🤖 AI Summary
This paper addresses the significant performance degradation of conventional handcrafted methods in cross-modal feature matching—e.g., RGB/depth/point cloud/LiDAR/medical images/visual-language—caused by modality heterogeneity. To this end, we propose a modality-aware unified matching framework that jointly integrates geometric-aware descriptors, sparse-dense point cloud co-modeling, attention-enhanced networks, and cross-modal alignment mechanisms. The framework is architecture-agnostic, supporting both CNN- and Transformer-based backbones, and accommodates both detector-based (e.g., SuperPoint) and detector-free (e.g., LoFTR) paradigms.
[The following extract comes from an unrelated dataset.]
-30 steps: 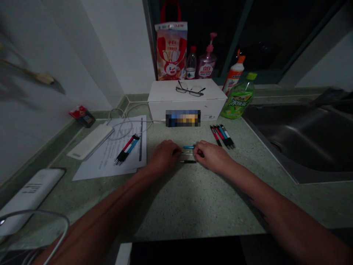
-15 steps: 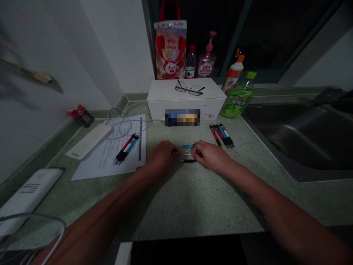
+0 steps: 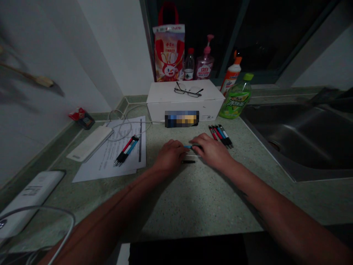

We systematically survey and empirically evaluate state-of-the-art single- and cross-modal matching approaches. Extensive experiments across diverse heterogeneous modality pairs demonstrate substantial improvements in robustness, generalization, and matching accuracy. Notably, detector-free deep models exhibit superior performance in cross-modal settings, highlighting their strong adaptability to modality shifts.
📝 Abstract
Feature matching is a cornerstone task in computer vision, essential for applications such as image retrieval, stereo matching, 3D reconstruction, and SLAM. This survey comprehensively reviews modality-based feature matching, exploring traditional handcrafted methods and emphasizing contemporary deep learning approaches across various modalities, including RGB images, depth images, 3D point clouds, LiDAR scans, medical images, and vision-language interactions. Traditional methods, leveraging detectors like Harris corners and descriptors such as SIFT and ORB, demonstrate robustness under moderate intra-modality variations but struggle with significant modality gaps. Contemporary deep learning-based methods, exemplified by detector-free strategies like CNN-based SuperPoint and transformer-based LoFTR, substantially improve robustness and adaptability across modalities. We highlight modality-aware advancements, such as geometric and depth-specific descriptors for depth images, sparse and dense learning methods for 3D point clouds, attention-enhanced neural networks for LiDAR scans, and specialized solutions like the MIND descriptor for complex medical image matching. Cross-modal applications, particularly in medical image registration and vision-language tasks, underscore the evolution of feature matching to handle increasingly diverse data interactions.